The problem goes as follows:
Define the intersection of binary vectors $x,y$ to be the vector: $x*y = (x_1y_1,\ldots , x_n y_n ) $ which has 1's only where both $x$ and $y$ do. Show that $$wt(x+y) = wt(x) + wt(y)-2wt(x* y).$$ Where $wt$ is Hamming weight, defined as the number of non zero entries in the vector.
I want to show this identity then I thought of the following proof, let me know if it's ok or need some tweaking.
$$wt(x+y) = \# \text{of non 0's in (x+y)}=\#\text{of non zero in x and zero in y}+\#\text{of zero in x and non-zero in y}=wt(x)-wt(x*y)+wt(y)-wt(x*y)$$
Now obviously they are symmetric so I thought to myself it's enough to prove for the first term above.
If we subtract from $\# \text{of non zeros in x}$, $wt(x*y)$, we get $\# \text{of non zero in x and zero in y}$. If there's a $0$ in $y$ and a nonzero in $x$ then subtract from $wt(x)$ the $\# \text{ of nonzeros in x the # of nonzeros in $x*y$}$. And this justifies the claim.

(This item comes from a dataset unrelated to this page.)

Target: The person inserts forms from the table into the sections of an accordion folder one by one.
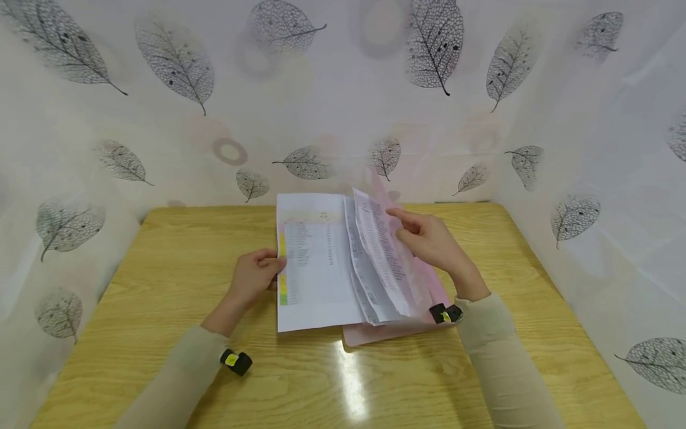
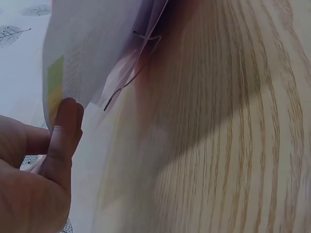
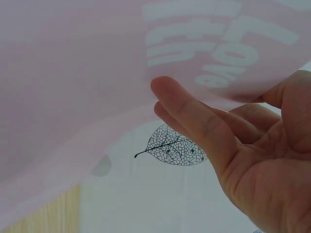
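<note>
A pink folder [image 1: 370, 335] with printed sheets in it stands partly open on the table. My left hand [image 1: 254, 275] pinches the left edge of a white printed sheet [image 1: 311, 286], thumb on top, beside its yellow and green strip. In the left wrist view the sheet [image 2: 92, 48] is lifted off the table, and a thin bent metal prong [image 2: 124, 87] shows at the folder's edge. My right hand [image 1: 431, 238] holds the raised pink cover between thumb and fingers. White lettering marks the cover [image 3: 73, 97] in the right wrist view. More sheets [image 1: 375, 256] fan upright between the hands.
The wooden table [image 1: 177, 256] lies under the folder. A pale curtain [image 1: 332, 119] printed with dark leaves hangs behind the table and along both sides. Each wrist wears a small black device [image 1: 236, 361].
</note>
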Tool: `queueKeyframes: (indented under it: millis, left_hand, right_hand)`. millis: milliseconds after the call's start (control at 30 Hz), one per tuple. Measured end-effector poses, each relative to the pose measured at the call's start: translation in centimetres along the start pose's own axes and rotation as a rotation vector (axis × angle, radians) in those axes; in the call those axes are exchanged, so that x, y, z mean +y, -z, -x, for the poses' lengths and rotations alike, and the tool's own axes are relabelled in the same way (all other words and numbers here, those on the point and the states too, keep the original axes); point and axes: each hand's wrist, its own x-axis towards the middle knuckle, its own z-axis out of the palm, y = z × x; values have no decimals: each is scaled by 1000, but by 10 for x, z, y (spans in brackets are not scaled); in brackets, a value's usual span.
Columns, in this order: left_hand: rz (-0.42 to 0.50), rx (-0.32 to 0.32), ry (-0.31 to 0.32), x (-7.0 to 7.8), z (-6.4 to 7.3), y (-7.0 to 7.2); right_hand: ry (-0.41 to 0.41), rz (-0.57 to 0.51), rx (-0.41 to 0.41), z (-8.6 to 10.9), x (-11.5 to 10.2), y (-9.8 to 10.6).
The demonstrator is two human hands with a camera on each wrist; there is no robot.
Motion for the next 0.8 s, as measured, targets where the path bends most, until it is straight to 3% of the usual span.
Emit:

Is this right, or there's another subtler justification?
Thanks.
Your reasoning is correct. You want to prove that $w(x+y)=w(x)+w(y)-2 w(x*y)$, where $w(x)$ denotes the number of 1's in the vector $x$ and $x*y := (x_1 y_1, \ldots, x_n y_n)$. The left hand side $w(x+y)$ counts the number of coordinates $i$ where exactly one of $x_i$ or $y_i$ is 1. On the right hand side, $w(x)+w(y)$ overestimates the left hand side when both $x_i$ and $y_i$ are equal to 1: these coordinates $i$ contribute 0 to the left hand side but 2 to $w(x)+w(y)$. So we need to subtract $2w(x*y)$ to get equality.